For the entries below, repeat exactly each line starting with the one that contains "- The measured" and going on through the one that contains "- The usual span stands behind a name", and no others.

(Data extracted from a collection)
.....
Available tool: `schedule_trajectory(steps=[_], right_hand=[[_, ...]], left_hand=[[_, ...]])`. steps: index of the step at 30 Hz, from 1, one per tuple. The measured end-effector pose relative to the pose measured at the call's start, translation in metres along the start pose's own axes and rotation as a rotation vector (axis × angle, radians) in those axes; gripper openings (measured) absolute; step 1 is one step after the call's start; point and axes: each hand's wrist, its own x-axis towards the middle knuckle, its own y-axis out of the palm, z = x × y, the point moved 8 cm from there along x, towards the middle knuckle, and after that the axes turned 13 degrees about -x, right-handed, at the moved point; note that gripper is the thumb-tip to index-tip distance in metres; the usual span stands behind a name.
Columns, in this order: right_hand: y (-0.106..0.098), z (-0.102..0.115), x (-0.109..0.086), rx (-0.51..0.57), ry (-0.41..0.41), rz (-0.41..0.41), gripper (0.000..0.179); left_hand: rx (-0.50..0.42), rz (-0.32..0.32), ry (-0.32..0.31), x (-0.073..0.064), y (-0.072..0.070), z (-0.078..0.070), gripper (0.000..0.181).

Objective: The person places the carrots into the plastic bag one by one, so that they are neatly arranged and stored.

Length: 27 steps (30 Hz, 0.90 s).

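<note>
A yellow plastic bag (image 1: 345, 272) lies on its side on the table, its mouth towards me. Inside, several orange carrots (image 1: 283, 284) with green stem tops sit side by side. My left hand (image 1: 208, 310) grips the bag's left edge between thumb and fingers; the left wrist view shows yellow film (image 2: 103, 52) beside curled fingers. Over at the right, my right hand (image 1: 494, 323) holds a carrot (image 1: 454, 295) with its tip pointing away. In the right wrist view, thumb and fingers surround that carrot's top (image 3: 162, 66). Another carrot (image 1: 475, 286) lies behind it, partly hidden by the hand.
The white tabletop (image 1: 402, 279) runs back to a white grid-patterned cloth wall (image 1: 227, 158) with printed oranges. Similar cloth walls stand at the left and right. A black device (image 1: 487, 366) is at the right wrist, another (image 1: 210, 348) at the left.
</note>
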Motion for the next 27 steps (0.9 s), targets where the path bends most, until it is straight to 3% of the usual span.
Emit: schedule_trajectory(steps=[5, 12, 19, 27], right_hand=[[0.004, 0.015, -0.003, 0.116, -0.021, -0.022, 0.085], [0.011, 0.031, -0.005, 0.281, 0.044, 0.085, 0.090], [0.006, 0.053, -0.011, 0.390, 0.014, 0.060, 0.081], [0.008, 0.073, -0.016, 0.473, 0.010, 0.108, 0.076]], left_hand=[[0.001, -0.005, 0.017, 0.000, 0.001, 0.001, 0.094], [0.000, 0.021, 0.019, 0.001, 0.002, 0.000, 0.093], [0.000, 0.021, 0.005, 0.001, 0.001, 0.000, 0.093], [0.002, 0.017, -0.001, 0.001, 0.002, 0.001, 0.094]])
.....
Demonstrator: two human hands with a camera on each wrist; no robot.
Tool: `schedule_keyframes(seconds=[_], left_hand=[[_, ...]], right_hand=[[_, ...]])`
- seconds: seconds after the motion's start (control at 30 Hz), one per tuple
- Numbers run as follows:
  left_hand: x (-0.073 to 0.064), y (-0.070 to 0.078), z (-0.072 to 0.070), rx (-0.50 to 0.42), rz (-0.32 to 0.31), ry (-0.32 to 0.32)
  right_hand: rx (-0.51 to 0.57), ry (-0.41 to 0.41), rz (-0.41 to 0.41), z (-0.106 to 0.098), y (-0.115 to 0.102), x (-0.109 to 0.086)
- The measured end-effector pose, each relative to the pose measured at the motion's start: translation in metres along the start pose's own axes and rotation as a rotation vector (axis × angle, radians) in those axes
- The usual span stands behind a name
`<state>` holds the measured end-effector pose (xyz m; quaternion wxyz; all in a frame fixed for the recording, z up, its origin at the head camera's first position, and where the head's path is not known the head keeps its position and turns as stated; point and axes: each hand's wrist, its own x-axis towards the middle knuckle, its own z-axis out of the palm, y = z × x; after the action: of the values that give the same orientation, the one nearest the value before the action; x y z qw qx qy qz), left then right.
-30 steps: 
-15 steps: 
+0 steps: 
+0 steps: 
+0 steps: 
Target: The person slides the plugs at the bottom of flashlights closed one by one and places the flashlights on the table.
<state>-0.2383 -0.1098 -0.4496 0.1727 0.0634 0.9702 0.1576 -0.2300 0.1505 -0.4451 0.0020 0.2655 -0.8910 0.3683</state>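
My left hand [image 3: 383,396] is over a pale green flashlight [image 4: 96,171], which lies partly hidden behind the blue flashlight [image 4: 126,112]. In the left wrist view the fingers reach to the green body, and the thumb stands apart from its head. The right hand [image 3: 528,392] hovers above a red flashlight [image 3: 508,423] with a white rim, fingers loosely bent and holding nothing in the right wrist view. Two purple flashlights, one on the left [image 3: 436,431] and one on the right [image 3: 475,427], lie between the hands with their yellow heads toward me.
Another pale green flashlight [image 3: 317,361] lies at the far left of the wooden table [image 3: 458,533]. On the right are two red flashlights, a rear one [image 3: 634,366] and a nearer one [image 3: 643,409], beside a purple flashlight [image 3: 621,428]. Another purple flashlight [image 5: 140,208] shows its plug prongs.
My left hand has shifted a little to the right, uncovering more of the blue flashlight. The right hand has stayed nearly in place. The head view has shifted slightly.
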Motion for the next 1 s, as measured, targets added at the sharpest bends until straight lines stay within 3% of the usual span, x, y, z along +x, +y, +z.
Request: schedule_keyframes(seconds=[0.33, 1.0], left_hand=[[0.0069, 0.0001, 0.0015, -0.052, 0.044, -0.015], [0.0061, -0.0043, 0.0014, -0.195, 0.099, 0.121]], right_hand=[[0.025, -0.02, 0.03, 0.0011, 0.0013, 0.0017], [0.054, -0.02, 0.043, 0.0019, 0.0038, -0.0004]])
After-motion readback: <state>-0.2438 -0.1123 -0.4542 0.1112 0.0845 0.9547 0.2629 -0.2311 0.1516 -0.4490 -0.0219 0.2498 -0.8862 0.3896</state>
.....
The answer:
- The measured end-effector pose, each relative to the pose measured at the motion's start: translation in metres along the start pose's own axes and rotation as a rotation vector (axis × angle, radians) in those axes
- The usual span stands behind a name

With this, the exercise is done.